→ What the exercise asks: Scan the records for the string "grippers" and state how many lines contain it, using the number alone.

Collection entries:

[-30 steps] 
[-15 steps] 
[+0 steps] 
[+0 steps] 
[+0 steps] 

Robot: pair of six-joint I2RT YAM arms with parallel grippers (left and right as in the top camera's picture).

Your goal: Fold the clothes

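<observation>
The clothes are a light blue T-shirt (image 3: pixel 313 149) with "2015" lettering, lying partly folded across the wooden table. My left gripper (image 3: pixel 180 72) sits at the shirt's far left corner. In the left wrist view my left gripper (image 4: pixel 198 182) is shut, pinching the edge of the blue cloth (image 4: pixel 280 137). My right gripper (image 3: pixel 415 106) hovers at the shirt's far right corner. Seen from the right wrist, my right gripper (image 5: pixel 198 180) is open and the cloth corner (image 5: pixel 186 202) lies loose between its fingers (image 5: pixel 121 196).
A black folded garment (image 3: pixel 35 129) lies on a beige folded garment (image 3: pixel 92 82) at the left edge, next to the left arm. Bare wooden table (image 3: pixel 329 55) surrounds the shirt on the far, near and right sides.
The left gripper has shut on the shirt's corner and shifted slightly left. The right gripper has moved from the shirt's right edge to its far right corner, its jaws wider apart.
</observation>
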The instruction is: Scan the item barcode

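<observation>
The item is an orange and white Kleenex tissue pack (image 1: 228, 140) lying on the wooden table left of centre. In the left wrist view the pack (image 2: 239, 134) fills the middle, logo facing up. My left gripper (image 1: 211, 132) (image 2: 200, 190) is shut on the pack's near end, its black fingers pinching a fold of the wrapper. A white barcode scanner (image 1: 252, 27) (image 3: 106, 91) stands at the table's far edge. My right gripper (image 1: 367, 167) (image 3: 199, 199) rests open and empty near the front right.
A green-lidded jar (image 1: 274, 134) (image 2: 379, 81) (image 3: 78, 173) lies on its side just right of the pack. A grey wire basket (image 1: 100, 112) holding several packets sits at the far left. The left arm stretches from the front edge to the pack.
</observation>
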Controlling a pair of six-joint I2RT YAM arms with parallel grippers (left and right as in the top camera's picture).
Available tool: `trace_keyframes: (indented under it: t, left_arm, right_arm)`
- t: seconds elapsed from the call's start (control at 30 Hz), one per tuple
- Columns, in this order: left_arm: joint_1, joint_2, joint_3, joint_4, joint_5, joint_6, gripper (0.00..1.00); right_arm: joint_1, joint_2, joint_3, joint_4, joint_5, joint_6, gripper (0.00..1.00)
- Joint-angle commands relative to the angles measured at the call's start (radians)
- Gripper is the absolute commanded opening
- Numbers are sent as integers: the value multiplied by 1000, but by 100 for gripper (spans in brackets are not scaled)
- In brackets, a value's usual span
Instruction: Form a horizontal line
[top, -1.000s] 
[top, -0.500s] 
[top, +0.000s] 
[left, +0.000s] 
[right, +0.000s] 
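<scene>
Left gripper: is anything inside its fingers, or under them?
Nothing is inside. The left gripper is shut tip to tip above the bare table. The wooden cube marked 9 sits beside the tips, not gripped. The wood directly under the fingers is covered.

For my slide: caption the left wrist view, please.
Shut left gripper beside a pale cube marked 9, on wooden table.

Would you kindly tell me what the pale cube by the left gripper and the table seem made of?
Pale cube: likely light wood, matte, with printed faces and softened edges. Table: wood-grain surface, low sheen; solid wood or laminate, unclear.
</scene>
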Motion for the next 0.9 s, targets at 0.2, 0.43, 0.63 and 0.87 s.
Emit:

→ Answer for this exercise: 2